Since Ralph had told her about the Gestapo shadow outside her apartment, every person she passed looked as though they might be the one. Was there anything about the man beside her that could
mark him out as a tail? He was middle-aged, with calloused hands suggesting some form of manual work, and a worn heel to his shoes, which meant either that he did a lot of walking, or that he was
short of cash, or both. He had a rash of spots on his neck and the faintest whiff of wurst about him. The man sensed her scrutiny and glanced indifferently in her direction before returning to his
paper. Was he looking at her without interest because she was just one of a thousand suspects to be watched and followed, dehumanized? Or was he merely bored? She had lost all powers of
discrimination.

Then, Clara thought, there was the other one. The man who had tried to kill her. Perhaps he was watching her even now, as she sat here finishing a cup of hot chocolate, gazing out of the
café window. Maybe he was waiting for his second chance. What did he want from her? What did she know that was so important he would kill to keep it quiet?

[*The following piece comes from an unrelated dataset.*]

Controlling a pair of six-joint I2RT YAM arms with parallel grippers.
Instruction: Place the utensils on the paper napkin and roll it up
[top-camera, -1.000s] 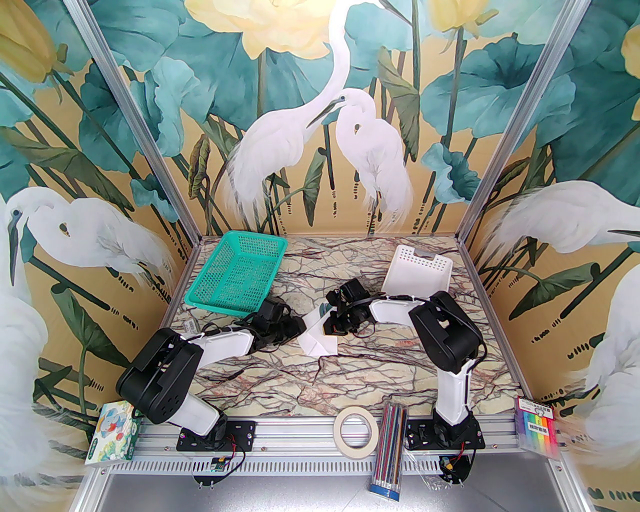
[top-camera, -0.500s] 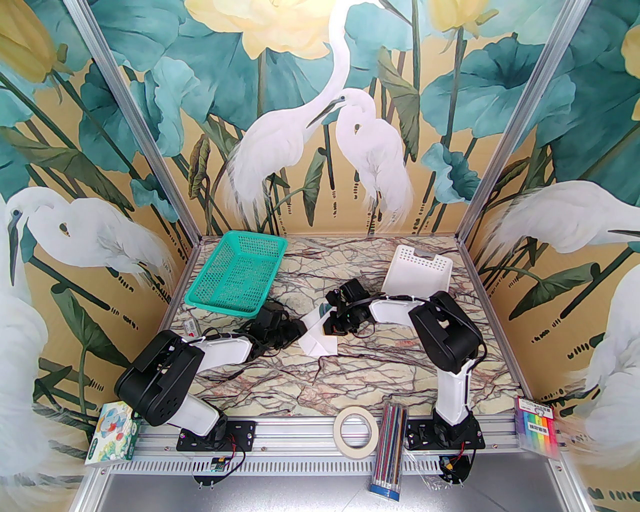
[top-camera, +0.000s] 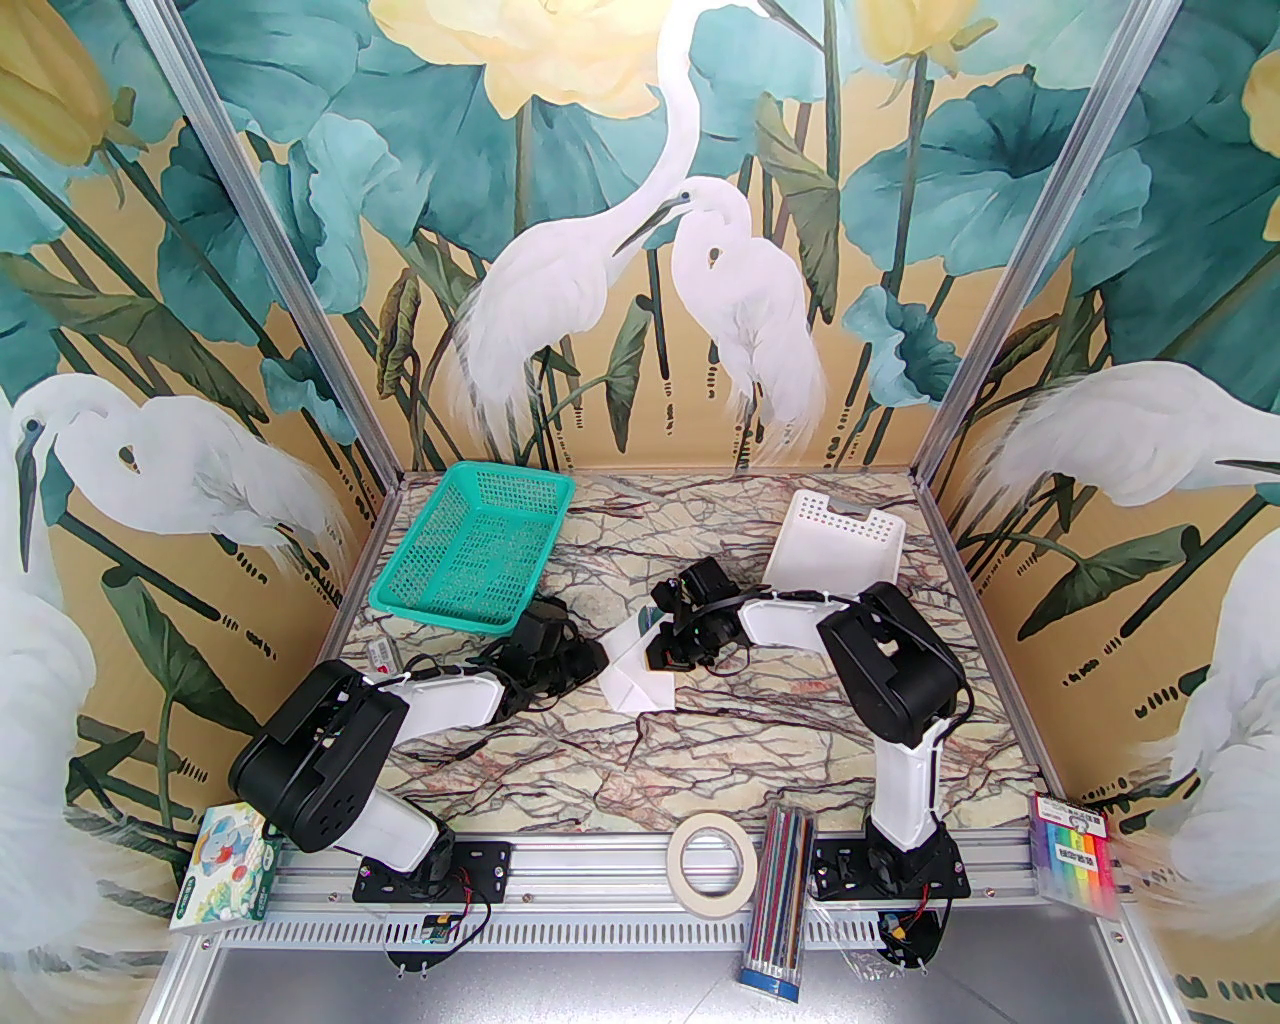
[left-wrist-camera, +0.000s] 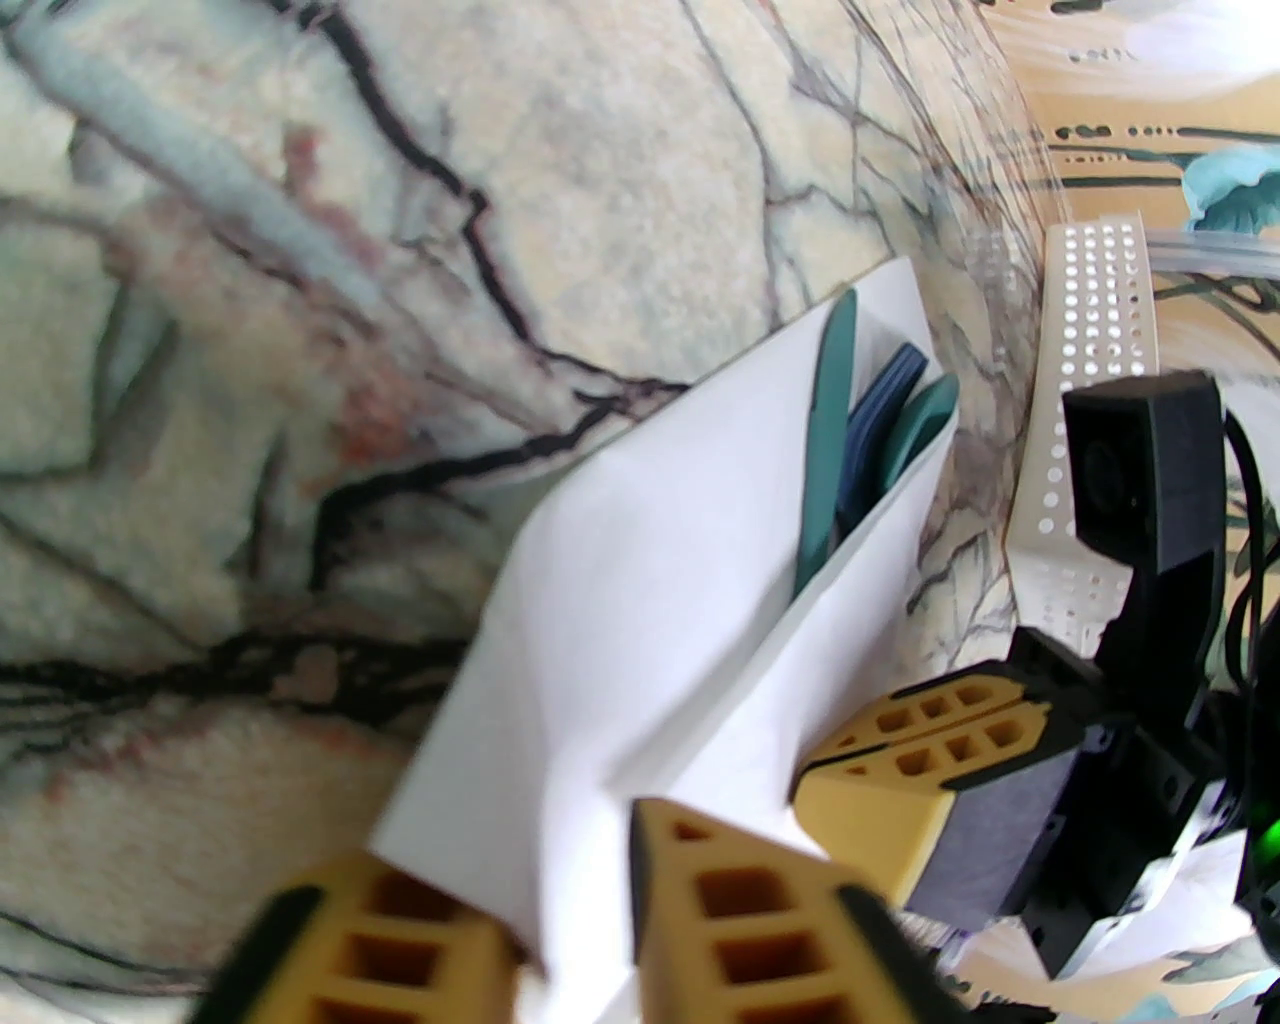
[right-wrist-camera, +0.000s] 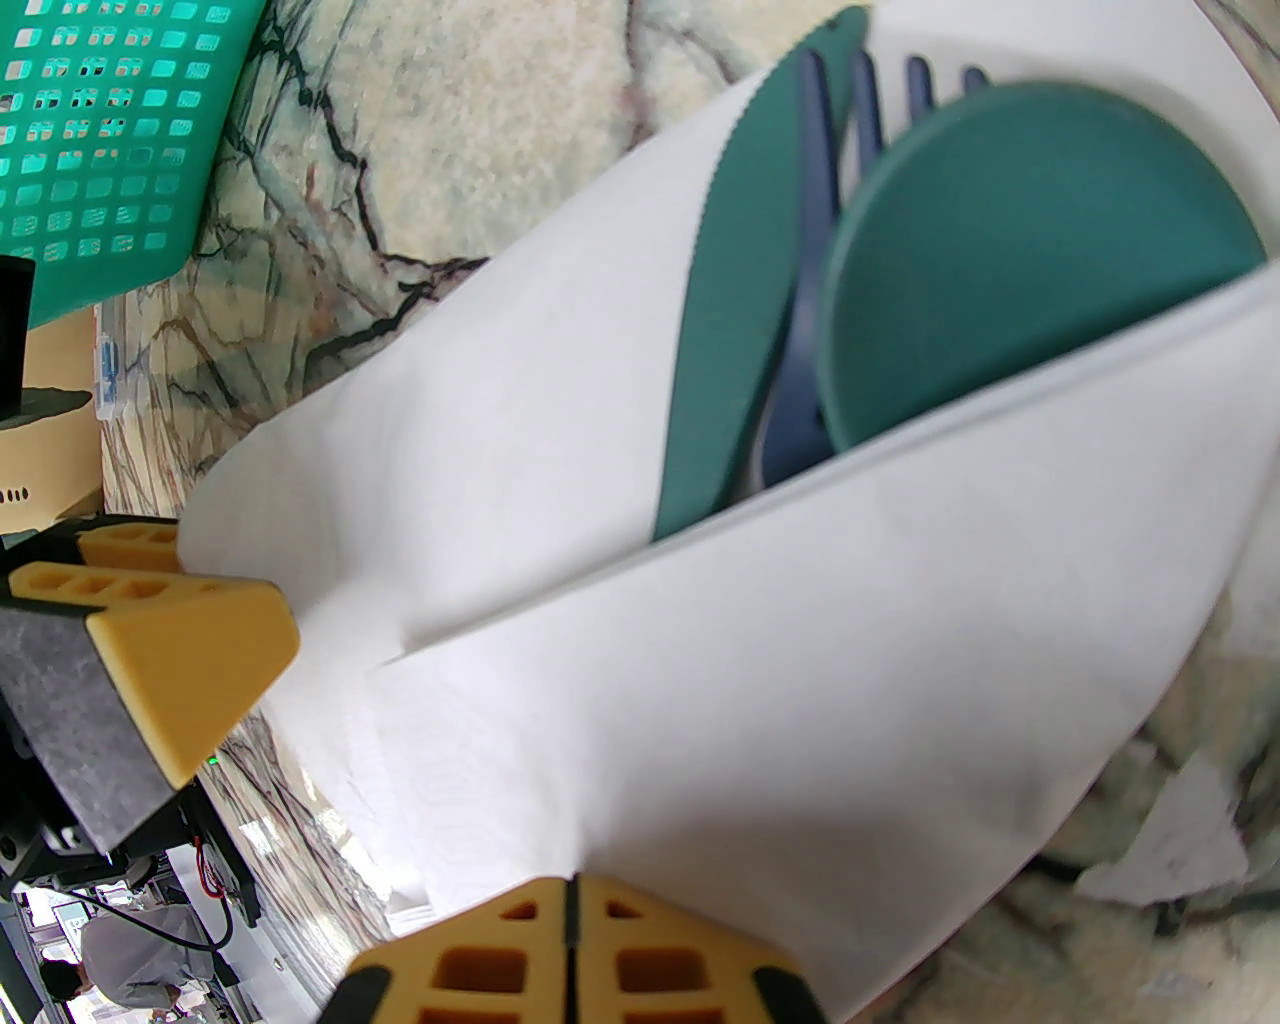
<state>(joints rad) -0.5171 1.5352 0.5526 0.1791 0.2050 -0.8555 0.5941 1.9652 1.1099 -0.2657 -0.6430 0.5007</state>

She left Kranzler’s and carried on. As the rain intensified she slipped into a Catholic church and sat in the flickering light, noting how the shrine to Our Lady now had a picture of
Hitler above it, sharing the same lighted candle. The Virgin gazed frigidly into the distance, as if offended by this forced proximity. Clara had a sense of sanctuary in the church and perversely,
in that dim, holy place, infused with the smell of incense and damp stone, her mind began to brim with the memory of sensual pleasure. She relived every moment she and Ralph had spent in bed
together. Ralph’s hands caressing her, and his face, as his desire overcame the jealousy of Strauss and the mental barriers he had erected. His tousled hair and the fuzz of golden stubble
rasping against her skin. His innate military posture, shoulders back, head straight, chin up.
If we were at war then this would be an order
. Then the way he bent to take her in his arms,
ceding to the insubordination of desire. She yearned to be back in bed with him. She had not felt this way about a man since Leo.